Hollow Fe3O4/carbon with surface mesopores derived from MOFs for enhanced lithium storage performance

Qiuying Yi; Mengmeng Du; Bin Shen; Jiahui Ji; Chencheng Dong; Mingyang Xing; Jinlong Zhang

doi:10.1016/j.scib.2019.11.004

Hollow Fe₃O₄/carbon with surface mesopores derived from MOFs for enhanced lithium storage performance

Sci Bull (Beijing). 2020 Feb 15;65(3):233-242. doi: 10.1016/j.scib.2019.11.004. Epub 2019 Nov 6.

Authors

Qiuying Yi¹, Mengmeng Du¹, Bin Shen¹, Jiahui Ji¹, Chencheng Dong¹, Mingyang Xing², Jinlong Zhang³

Affiliations

¹ Key Laboratory for Advanced Materials and Joint International Research Laboratory of Precision Chemistry and Molecular Engineering, Feringa Nobel Prize Scientist Joint Research Center, School of Chemistry and Molecular Engineering, East China University of Science and Technology, Shanghai 200237, China.
² Key Laboratory for Advanced Materials and Joint International Research Laboratory of Precision Chemistry and Molecular Engineering, Feringa Nobel Prize Scientist Joint Research Center, School of Chemistry and Molecular Engineering, East China University of Science and Technology, Shanghai 200237, China.
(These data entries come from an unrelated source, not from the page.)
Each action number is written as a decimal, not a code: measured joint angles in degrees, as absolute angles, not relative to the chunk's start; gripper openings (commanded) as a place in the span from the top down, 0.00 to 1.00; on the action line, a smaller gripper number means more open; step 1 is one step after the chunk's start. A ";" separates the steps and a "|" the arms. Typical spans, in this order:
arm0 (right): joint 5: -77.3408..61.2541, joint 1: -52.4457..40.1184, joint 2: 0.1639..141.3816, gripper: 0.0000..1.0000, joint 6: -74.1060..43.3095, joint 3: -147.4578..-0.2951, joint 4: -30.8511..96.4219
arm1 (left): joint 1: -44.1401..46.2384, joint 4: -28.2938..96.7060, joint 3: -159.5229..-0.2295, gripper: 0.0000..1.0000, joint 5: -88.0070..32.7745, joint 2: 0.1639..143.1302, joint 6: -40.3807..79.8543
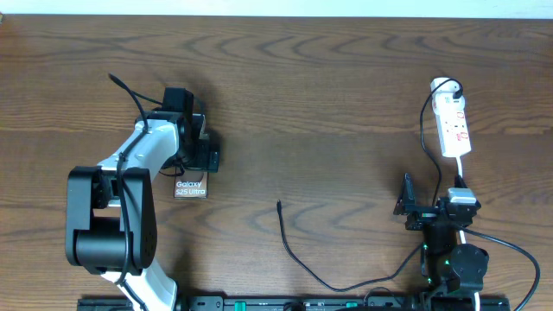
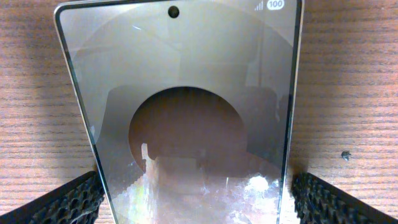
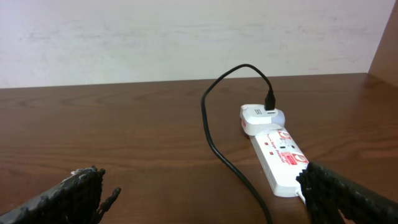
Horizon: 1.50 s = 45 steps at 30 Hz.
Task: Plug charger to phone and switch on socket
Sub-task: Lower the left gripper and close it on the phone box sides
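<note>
While phone (image 2: 186,93) is flanked by left gripper (image 2: 196,186) near left edge, grip cannot be told; right gripper (image 3: 202,180) held open before socket (image 3: 277,155).

An elongated white plastic power strip (image 1: 454,130) (image 3: 280,158) with red switch marks lies flat on the wooden bench (image 1: 328,104), a white plug (image 1: 442,86) (image 3: 258,117) at one end. Far to its left in the overhead view lies a flat dark-grey glossy phone (image 1: 190,187) (image 2: 186,93), screen up, lettered "Galaxy S25 Ultra". Between them curves a thin black charger cable (image 1: 287,244), tip loose, unplugged.
</note>
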State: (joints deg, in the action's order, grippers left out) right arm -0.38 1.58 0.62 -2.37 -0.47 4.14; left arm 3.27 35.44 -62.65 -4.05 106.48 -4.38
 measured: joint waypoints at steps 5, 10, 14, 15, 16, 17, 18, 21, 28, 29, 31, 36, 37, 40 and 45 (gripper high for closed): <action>-0.38 1.58 0.62 0.01 -2.39 -0.47 4.14 | 3.33 35.29 -62.26 0.02 -4.05 106.24 -4.05; -0.38 1.58 0.62 0.01 -2.39 -0.47 4.14 | 3.38 35.62 -62.26 0.02 -4.03 106.24 -3.60; -0.38 1.58 0.64 0.01 -2.37 -0.47 4.14 | 3.44 35.88 -62.26 0.02 -3.99 106.24 -3.20; -0.38 1.58 0.64 0.01 -2.37 -0.47 4.14 | 3.44 35.97 -62.26 0.02 -3.97 106.24 -3.16; -0.38 1.58 0.62 0.01 -2.39 -0.47 4.14 | 3.44 36.12 -62.26 0.02 -3.97 106.21 -3.14; -0.38 1.58 0.62 0.01 -2.37 -0.47 4.14 | 3.46 36.23 -62.26 0.02 -3.97 106.19 -3.11; -0.38 1.58 0.64 0.01 -2.39 -0.47 4.14 | 3.49 36.40 -62.26 0.02 -3.97 106.19 -3.01; -0.38 1.58 0.64 0.01 -2.37 -0.47 4.14 | 3.51 37.30 -62.26 0.02 -3.97 106.19 -2.96; -0.38 1.58 0.62 0.01 -2.37 -0.47 4.14 | 3.51 37.65 -62.26 0.02 -3.99 106.17 -2.92; -0.38 1.58 0.62 0.01 -2.37 -0.47 4.14 | 3.51 37.60 -62.26 0.02 -3.99 106.17 -2.94; -0.38 1.58 0.62 0.01 -2.39 -0.47 4.14 | 3.51 37.41 -62.24 0.02 -3.99 106.17 -2.94; -0.38 1.58 0.64 0.01 -2.39 -0.47 4.14 | 3.51 37.36 -62.22 0.02 -3.99 106.13 -2.94; -0.38 1.58 0.64 0.01 -2.37 -0.47 4.14 | 3.51 37.34 -62.22 0.02 -3.99 106.13 -2.94; -0.38 1.58 0.62 0.01 -2.39 -0.47 4.14 | 3.51 37.21 -62.11 0.02 -3.99 106.08 -2.94; -0.38 1.58 0.62 0.01 -2.39 -0.47 4.14 | 3.51 37.06 -62.04 0.02 -3.99 106.02 -2.92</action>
State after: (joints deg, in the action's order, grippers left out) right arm -0.38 1.58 0.62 -2.39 -0.47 4.14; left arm 3.51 37.06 -62.04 -3.99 106.02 -2.92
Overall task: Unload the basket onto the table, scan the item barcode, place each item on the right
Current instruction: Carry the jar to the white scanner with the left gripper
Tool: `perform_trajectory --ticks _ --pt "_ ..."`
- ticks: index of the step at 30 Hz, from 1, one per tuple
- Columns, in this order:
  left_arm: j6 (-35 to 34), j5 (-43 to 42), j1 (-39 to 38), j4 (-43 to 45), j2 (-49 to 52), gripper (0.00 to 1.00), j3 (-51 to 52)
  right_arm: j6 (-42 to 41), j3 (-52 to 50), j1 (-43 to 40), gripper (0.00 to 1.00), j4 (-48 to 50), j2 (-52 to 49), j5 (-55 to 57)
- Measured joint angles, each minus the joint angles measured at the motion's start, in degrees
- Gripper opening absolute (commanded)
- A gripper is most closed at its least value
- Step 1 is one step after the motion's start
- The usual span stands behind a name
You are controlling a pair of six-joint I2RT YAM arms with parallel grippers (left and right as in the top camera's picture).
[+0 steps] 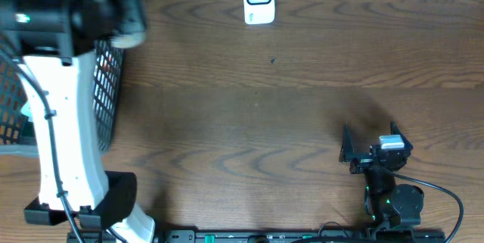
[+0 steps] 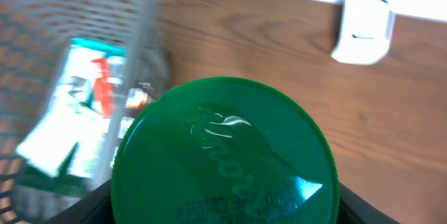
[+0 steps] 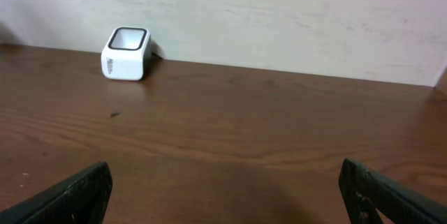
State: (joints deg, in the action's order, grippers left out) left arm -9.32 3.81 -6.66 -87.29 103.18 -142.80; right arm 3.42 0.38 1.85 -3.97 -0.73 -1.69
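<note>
Left gripper point(image 2: 225, 217): mine, part-way open, jaws pressed against the sides of the green-lidded container point(image 2: 223, 154). The container fills the left wrist view and hangs just beside the wire basket point(image 2: 42, 56), which has a packet point(image 2: 84, 112) inside.

Judgement: rigid, smooth plastic, likely slippery. Its body is hidden under the lid, so weight is undetermined. The best hold is on the side wall below the lid, with the label left uncovered. No barcode is visible.

The scanner point(image 2: 363, 28) sits at the far table edge, well apart. Right gripper point(image 3: 223, 203): fully spread, empty.
</note>
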Motion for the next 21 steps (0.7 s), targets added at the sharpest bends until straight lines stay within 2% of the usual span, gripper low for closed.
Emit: perform_trajectory --ticks 9,21 --pt "-3.9 0.0 -16.4 -2.8 3.5 0.59 4.6 0.0 0.0 0.0 0.99 0.0 0.0 0.0" --pt "-4.4 -8.3 -29.7 -0.1 25.1 0.59 8.9 0.0 0.0 0.0 0.99 0.0 0.0 0.0"
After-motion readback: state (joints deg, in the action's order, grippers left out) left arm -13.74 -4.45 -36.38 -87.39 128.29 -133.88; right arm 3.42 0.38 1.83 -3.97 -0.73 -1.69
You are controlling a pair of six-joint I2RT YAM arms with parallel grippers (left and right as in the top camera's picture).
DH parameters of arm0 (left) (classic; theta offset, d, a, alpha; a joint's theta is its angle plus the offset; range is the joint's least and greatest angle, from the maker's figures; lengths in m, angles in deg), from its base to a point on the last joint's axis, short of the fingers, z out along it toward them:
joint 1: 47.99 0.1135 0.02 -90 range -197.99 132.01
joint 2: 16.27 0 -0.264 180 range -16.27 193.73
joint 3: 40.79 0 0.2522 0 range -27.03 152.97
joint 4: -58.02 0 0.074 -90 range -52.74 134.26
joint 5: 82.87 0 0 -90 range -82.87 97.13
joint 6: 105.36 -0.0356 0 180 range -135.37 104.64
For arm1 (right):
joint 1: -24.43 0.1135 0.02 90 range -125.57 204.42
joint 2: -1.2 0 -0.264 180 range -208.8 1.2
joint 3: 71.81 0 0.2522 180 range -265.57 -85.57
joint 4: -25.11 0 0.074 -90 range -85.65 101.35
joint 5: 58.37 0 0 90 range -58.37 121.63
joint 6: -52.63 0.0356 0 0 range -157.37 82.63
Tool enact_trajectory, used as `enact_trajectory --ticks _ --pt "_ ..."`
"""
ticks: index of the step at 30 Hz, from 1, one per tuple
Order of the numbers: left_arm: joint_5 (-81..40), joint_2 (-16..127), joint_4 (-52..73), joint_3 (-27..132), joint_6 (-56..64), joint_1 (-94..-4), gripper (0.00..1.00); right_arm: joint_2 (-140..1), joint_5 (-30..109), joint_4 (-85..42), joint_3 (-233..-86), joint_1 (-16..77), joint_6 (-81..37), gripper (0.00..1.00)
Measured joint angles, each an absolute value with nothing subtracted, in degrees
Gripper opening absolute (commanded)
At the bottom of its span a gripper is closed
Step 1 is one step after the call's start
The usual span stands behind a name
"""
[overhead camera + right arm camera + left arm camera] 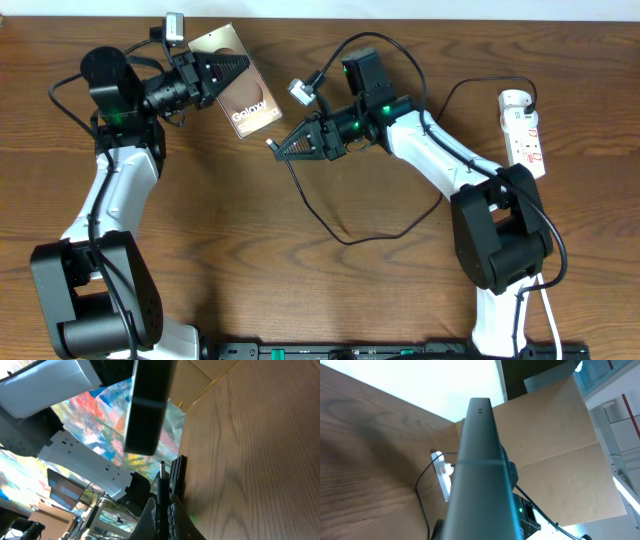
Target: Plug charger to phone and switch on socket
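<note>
The flat rectangular phone (250,105) with a glossy brown face and white "Galaxy" lettering sits at the upper middle of the brown wood-grain desk (300,300). It is clamped at its upper left end by the left hand (240,66), whose black fingers close on it. In the left wrist view the phone (480,485) shows only as a dark narrow edge running away from the camera. Just below and to the right of the phone, the right hand (280,146) is closed on the small connector tip of the long thin black charger cable (345,238). The tip points toward the phone's lower end, near it but not touching. In the right wrist view the tip (162,466) sticks out from between the fingers (159,505), with a gap between it and the phone's dark edge (146,405). From the tip the cable loops below and to the right of the phone across the desk. Well to the right of the phone lies the white elongated power strip (527,135) with red marks, also visible from the left wrist (441,474); a black cable reaches its far end.
</note>
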State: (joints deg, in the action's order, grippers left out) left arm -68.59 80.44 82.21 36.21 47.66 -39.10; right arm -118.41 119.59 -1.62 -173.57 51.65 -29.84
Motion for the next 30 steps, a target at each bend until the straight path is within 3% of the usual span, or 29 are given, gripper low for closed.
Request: enact_trajectory --ticks 13,30 --pt "-68.7 80.4 82.2 36.2 47.6 -39.1 0.07 -118.4 119.9 11.5 -173.6 51.7 -19.4 0.01" --pt "-69.0 80.4 82.2 36.2 46.3 -39.1 0.07 -118.4 119.9 12.3 -173.6 51.7 -15.4 0.01"
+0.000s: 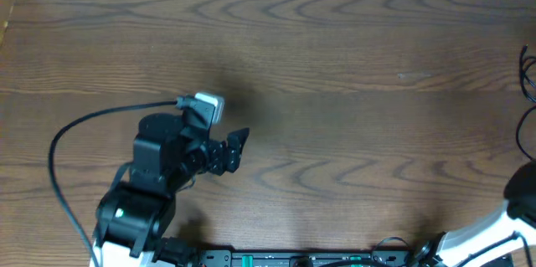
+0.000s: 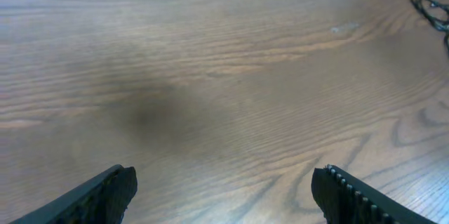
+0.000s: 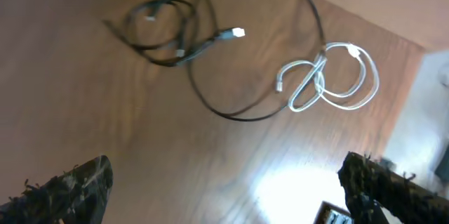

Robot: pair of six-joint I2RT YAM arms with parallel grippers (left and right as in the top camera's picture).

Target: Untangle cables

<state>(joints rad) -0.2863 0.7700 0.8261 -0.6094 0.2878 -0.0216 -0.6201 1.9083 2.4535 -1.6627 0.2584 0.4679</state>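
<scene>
Obs.: the cables (image 3: pixel 210 48) lie in one patch at the far right edge of the desk (image 1: pixel 335 49), only a sliver of them inside the overhead view.

Right tool (image 3: pixel 224 178): jaws spread wide, nothing between them, hanging above bare wood. In the right wrist view the whole patch lies ahead of the jaws, near but not touching.

- Black coil (image 3: pixel 167 33): ahead and to the left side of that view, a small bunched loop with a pale plug end poking out toward the middle.
- White cable (image 3: pixel 321 83): ahead and to the right side of that view, folded into two or three flat loops.
- Long black strand (image 3: pixel 231 115): sweeps from the coil in a wide curve toward the jaws, then up past the white loops and out of the top of the view. It crosses the white loops at their upper left; I cannot tell whether it runs over, under or through them.

Left tool (image 2: pixel 224 185): jaws also wide and empty, over bare desk left of centre. From its wrist camera the cables are a small dark scribble in the far upper right corner, well apart.

Judgement: the right arm is clearly the nearer. The crossing of black strand and white loops is the knot of the problem. The two bundles sit side by side across the right tool's view, so pulling them apart along that line looks the natural direction. Risk: dragging one may tow the other off the desk edge.
</scene>
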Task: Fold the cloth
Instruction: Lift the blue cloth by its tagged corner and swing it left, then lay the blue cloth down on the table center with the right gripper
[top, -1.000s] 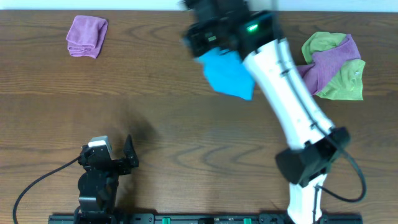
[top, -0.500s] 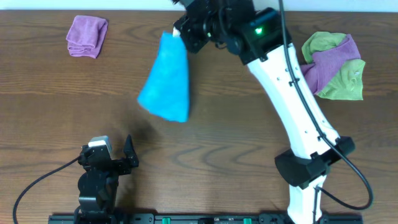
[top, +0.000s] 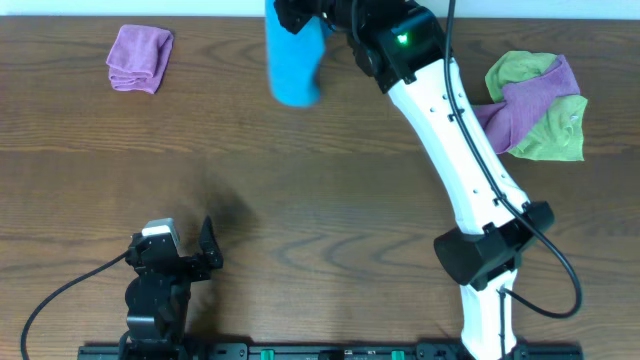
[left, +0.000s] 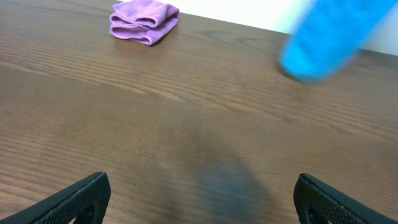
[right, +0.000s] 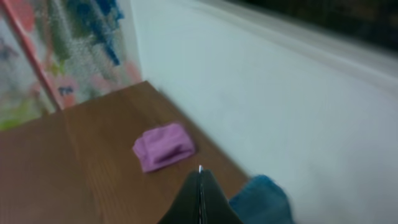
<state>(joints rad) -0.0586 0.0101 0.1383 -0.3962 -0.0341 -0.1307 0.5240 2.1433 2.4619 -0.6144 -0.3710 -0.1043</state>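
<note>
From above, the right arm (top: 450, 140) reaches from its base at the near right edge of the table (top: 300, 200) across to the far edge, where the right gripper (top: 297, 18) grips the top of the blue cloth (top: 295, 65). The cloth hangs down from it as a narrow, blurred bundle, over the far middle of the table. A folded purple cloth (top: 140, 58) lies at the far left corner, and a loose pile of green and purple cloths (top: 535, 105) lies at the far right, well apart from the blue one. The left gripper (top: 208, 250) sits near the front left edge, close to its base, with nothing in it. From the left wrist, the left gripper (left: 200, 190) has its two dark fingertips (left: 87, 196) spread wide to the lower corners, over bare wood (left: 155, 112). The folded purple cloth (left: 144, 21) lies far off at the upper left, and the blue cloth (left: 326, 37) shows as a blurred shape at the upper right, against the white wall. From the right wrist the view is soft: the right gripper (right: 200, 186) has its fingers pressed together into one thin seam, with the blue cloth (right: 261, 199) bunched just beside them at the lower right. Beyond lie the folded purple cloth (right: 163, 147) on the table (right: 93, 162) and the white wall (right: 280, 112).
</note>
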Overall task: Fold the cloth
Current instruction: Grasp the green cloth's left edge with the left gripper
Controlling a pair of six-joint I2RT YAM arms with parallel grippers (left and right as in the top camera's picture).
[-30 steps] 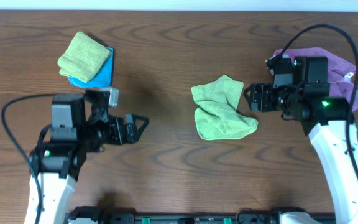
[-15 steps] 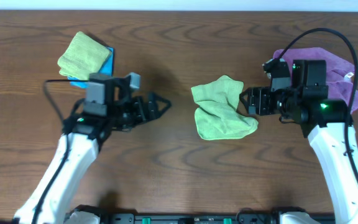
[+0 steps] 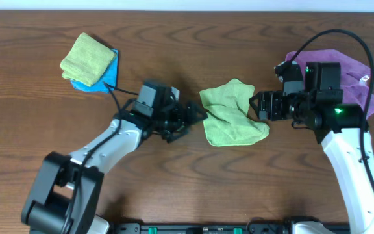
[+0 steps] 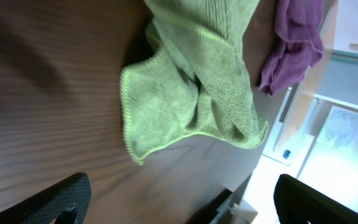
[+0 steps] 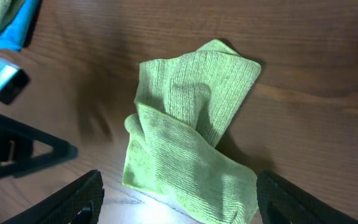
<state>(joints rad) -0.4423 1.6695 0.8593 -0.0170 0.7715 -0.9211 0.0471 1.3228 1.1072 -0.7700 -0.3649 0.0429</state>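
Observation:
A crumpled light green cloth [image 3: 231, 118] lies in the middle of the wooden table; it also shows in the left wrist view [image 4: 197, 87] and the right wrist view [image 5: 188, 130]. My left gripper [image 3: 193, 119] is open and empty, just left of the cloth's left edge. My right gripper [image 3: 260, 106] is open and empty, just right of the cloth. In both wrist views the finger pads sit wide apart at the bottom corners with the cloth beyond them.
A folded olive-green cloth [image 3: 87, 58] lies on a blue cloth [image 3: 107, 77] at the far left. A purple cloth [image 3: 349, 71] lies at the far right under the right arm, also seen in the left wrist view [image 4: 294, 40].
My left arm has swung far to the right across the table, bringing its open gripper up to the green cloth's left edge. The right gripper has shifted only slightly.

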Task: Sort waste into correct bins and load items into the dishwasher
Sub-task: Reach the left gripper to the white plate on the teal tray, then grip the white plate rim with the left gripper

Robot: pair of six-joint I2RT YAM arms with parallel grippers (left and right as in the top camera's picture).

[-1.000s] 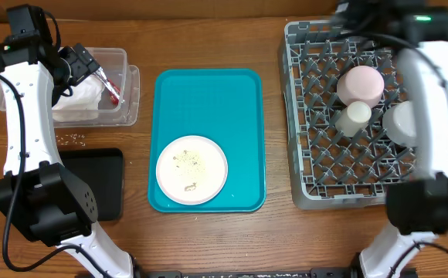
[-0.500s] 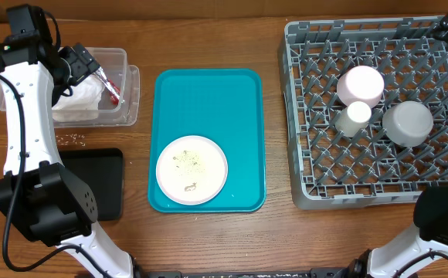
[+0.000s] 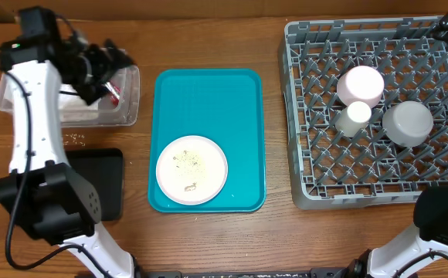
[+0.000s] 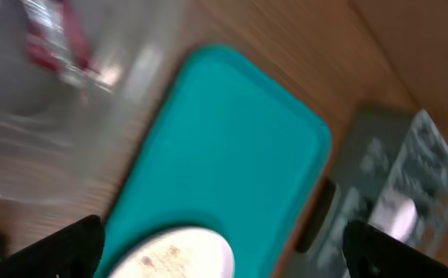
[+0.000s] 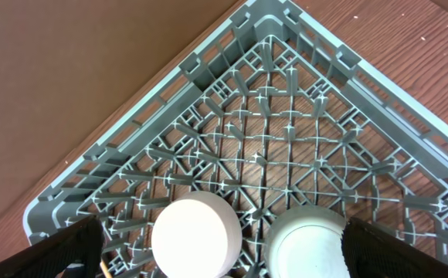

Electronic address: mingyangxing@ecust.edu.cn.
³ Key Laboratory for Advanced Materials and Joint International Research Laboratory of Precision Chemistry and Molecular Engineering, Feringa Nobel Prize Scientist Joint Research Center, School of Chemistry and Molecular Engineering, East China University of Science and Technology, Shanghai 200237, China. Electronic address: jlzhang@ecust.edu.cn.

PMID: 36659177
DOI: 10.1016/j.scib.2019.11.004

Abstract

Hollow metal-organic frameworks (MOFs) and their derivatives have attracted more and more attention due to their high specific surface area and perfect morphological structure, which determine their large potential application in energy storage and catalysis fields. However, few researchers have carried out further modification on the outer shell of hollow MOFs, such as the perforation modification, which will endow hollow nanomaterials derived from MOFs with multifunctionality. In this paper, hollow MOFs of MIL-53(Fe) with perforated outer surface are successfully synthesized by using SiO₂ nanospheres as the template via a self-assembly process induced by the coordination polymerization. The tightly packed mesopore structure makes the carbon outer shell of MOFs thinner, thus realizing the in-situ transformation from MOFs to hollow Fe₃O₄/carbon, which exhibits perfect capacity approaching 1270 mA h g^-1 even after 200 cycles at 0.1 A g^-1, as an anode material in lithium ion batteries (LIBs) application. This research provides a new strategy for the design and preparation of MOFs and their derivatives with multifunctionality for the energy applications.

Keywords: Hollow Fe(3)O(4)/carbon; Hollow MOFs; Lithium ion batteries; Mesopore modification.